WORK INSTRUCTIONS: Every line in the entries where "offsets" is found should be copied.

DATA RECORDS:
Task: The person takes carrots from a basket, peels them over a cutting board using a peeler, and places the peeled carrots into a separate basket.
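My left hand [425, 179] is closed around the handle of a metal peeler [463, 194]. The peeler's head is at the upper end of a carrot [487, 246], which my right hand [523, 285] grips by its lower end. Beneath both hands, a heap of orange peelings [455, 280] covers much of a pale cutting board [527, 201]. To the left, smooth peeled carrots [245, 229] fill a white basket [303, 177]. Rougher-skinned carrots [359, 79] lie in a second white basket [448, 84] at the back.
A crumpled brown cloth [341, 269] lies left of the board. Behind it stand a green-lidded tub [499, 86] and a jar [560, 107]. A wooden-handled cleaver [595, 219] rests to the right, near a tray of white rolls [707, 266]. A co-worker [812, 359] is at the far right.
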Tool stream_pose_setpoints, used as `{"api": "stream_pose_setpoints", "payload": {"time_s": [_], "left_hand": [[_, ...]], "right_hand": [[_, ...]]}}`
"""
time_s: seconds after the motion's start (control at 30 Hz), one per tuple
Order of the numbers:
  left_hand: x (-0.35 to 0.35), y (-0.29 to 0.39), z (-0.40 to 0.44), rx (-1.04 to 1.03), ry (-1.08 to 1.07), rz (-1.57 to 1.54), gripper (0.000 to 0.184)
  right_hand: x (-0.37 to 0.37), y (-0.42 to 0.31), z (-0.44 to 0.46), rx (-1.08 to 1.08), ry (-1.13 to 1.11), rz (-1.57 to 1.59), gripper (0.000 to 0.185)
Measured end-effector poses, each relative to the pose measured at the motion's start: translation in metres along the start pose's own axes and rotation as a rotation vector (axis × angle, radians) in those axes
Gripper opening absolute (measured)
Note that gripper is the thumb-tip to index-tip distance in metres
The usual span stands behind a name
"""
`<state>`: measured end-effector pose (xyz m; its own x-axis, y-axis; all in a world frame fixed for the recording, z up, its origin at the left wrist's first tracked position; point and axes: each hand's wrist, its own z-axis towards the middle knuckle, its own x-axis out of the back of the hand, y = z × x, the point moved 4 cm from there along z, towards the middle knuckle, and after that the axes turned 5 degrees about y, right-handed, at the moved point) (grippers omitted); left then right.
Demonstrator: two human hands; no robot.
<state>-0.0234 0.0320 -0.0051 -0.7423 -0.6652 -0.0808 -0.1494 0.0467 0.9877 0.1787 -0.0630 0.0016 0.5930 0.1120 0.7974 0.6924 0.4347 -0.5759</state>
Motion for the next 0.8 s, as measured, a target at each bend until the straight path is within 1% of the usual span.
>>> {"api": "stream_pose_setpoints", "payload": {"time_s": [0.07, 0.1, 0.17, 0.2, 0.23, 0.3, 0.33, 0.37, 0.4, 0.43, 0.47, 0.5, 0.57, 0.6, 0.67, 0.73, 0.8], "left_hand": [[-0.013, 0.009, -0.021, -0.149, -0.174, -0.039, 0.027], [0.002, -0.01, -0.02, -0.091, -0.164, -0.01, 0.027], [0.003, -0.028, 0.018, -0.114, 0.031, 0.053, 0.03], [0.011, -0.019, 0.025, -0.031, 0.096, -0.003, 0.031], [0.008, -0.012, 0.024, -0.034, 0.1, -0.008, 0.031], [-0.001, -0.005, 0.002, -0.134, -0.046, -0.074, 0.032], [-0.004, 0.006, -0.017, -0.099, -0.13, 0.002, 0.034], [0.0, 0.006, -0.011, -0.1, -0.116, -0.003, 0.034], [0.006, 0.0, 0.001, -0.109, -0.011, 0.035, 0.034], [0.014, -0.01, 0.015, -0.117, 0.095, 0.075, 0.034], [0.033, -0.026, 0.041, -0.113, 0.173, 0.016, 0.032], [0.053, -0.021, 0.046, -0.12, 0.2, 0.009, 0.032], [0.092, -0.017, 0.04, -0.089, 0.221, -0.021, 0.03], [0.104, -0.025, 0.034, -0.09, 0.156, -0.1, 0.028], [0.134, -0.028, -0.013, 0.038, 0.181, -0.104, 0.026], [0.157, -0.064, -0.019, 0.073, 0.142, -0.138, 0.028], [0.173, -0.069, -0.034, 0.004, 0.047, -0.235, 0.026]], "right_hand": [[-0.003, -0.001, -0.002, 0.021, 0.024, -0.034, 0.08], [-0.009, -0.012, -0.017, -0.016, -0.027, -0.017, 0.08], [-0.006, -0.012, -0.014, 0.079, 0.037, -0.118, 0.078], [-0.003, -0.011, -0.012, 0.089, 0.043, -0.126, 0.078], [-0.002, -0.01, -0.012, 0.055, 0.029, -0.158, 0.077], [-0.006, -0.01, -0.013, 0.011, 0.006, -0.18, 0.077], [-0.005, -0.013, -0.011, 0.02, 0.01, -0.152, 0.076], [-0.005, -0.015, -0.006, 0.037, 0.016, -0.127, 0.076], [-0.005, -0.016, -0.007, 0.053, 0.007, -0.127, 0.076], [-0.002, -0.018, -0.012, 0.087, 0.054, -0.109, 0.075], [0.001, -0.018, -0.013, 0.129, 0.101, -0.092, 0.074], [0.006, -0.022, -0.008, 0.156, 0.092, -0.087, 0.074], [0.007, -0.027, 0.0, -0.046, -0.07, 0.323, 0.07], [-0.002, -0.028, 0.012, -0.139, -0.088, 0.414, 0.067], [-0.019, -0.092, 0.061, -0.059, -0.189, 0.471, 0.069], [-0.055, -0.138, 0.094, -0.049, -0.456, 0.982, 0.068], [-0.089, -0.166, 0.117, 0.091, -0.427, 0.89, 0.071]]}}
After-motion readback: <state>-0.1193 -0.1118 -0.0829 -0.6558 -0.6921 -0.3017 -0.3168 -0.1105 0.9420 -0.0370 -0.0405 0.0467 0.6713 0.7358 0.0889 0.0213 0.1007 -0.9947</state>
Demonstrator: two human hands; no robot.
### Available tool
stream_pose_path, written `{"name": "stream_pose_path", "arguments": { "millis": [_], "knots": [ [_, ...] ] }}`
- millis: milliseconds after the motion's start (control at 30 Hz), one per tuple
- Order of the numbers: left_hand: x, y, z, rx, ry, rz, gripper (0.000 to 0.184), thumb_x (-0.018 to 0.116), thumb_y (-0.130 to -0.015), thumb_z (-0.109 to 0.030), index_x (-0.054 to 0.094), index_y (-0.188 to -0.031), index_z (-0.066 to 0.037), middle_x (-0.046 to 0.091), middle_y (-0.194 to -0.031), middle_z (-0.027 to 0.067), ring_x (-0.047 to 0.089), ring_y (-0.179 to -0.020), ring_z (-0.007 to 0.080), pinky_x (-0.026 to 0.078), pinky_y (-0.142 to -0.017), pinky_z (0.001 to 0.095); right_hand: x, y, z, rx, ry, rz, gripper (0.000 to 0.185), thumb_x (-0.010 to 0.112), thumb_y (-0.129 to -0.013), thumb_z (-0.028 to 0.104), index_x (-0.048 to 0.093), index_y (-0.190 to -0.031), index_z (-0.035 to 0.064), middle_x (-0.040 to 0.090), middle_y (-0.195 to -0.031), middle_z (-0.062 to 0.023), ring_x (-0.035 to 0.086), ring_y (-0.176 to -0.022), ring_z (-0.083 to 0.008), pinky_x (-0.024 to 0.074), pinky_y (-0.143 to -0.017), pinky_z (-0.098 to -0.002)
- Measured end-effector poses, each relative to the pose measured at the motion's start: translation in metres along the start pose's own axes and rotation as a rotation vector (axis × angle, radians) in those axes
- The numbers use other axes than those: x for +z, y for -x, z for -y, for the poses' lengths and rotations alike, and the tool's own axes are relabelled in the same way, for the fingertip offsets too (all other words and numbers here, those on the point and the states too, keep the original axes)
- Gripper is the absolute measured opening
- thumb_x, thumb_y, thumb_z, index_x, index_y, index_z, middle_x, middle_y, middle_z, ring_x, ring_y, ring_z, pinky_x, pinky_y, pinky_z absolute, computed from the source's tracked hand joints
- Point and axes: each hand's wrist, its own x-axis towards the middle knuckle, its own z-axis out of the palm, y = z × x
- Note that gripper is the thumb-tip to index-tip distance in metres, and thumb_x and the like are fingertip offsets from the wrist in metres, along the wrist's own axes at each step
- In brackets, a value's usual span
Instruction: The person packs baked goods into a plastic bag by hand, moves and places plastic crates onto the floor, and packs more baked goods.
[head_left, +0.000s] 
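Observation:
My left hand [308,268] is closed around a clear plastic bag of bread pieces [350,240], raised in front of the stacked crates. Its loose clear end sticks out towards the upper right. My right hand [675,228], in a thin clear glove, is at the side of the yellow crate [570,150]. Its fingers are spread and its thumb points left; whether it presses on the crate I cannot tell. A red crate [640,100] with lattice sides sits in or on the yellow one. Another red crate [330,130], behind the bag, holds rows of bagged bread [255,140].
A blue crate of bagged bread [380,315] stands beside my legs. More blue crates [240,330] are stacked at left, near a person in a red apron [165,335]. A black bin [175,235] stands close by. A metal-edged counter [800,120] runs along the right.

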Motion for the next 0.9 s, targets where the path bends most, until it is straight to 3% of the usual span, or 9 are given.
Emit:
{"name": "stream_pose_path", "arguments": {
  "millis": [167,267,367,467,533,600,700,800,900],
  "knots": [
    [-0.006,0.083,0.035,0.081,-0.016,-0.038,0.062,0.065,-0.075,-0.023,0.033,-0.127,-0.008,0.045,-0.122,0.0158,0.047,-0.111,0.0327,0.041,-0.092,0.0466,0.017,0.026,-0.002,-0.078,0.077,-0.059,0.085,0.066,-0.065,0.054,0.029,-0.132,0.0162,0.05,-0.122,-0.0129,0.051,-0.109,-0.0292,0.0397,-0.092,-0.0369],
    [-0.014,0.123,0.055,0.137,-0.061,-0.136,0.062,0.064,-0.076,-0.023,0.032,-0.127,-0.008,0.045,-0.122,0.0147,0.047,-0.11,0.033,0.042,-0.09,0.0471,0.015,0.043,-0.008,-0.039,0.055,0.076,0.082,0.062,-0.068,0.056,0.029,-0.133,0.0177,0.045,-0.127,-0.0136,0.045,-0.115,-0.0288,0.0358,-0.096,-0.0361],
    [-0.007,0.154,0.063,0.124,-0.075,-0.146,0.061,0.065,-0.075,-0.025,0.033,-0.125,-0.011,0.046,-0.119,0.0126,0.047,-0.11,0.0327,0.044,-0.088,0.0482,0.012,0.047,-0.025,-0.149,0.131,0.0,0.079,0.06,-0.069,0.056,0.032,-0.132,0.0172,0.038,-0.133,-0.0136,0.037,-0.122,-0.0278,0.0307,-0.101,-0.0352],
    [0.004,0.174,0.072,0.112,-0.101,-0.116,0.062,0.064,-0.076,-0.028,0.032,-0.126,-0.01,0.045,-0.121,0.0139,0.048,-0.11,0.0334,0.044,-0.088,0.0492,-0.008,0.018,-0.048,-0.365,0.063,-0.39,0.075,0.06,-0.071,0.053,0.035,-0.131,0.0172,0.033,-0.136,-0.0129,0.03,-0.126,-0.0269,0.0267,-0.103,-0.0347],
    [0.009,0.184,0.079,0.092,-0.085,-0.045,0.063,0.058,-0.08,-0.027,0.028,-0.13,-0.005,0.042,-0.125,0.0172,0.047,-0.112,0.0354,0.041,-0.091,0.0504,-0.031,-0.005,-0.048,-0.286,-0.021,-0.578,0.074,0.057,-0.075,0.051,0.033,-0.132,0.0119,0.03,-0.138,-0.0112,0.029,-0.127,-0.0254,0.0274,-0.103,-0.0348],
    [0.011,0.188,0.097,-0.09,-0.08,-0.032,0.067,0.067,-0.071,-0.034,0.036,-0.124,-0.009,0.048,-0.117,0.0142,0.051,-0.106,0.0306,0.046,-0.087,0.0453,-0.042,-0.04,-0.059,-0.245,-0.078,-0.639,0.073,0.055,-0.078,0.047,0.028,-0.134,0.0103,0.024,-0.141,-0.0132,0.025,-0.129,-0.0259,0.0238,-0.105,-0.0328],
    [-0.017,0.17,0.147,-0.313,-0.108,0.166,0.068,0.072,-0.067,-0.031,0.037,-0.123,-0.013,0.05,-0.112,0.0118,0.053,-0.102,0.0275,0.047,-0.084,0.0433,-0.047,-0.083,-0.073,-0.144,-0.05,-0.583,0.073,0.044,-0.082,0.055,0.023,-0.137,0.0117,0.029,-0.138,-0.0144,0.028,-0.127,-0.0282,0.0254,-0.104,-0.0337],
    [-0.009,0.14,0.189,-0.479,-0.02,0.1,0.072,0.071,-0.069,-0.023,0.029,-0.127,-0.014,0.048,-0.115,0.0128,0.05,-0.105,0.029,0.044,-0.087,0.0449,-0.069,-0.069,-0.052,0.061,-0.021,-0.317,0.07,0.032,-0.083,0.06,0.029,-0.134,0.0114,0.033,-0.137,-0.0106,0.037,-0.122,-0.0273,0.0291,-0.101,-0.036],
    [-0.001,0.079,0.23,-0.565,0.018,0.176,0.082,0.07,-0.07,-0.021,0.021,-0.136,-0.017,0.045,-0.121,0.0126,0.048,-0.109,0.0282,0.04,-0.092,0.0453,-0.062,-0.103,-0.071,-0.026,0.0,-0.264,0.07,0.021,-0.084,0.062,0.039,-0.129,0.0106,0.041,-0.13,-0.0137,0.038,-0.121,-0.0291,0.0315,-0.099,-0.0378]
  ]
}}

SOLUTION FOR THIS TASK:
- The numbers use other axes than those: x for +z, y for -x, z for -y, for the poses' lengths and rotations alike, and the tool's own axes are relabelled in the same way, for the fingertip offsets too (all other words and numbers here, those on the point and the states too, keep the original axes)
- Note that gripper is the thumb-tip to index-tip distance in metres, and thumb_x and the like are fingertip offsets from the wrist in metres, along the wrist's own axes at each step

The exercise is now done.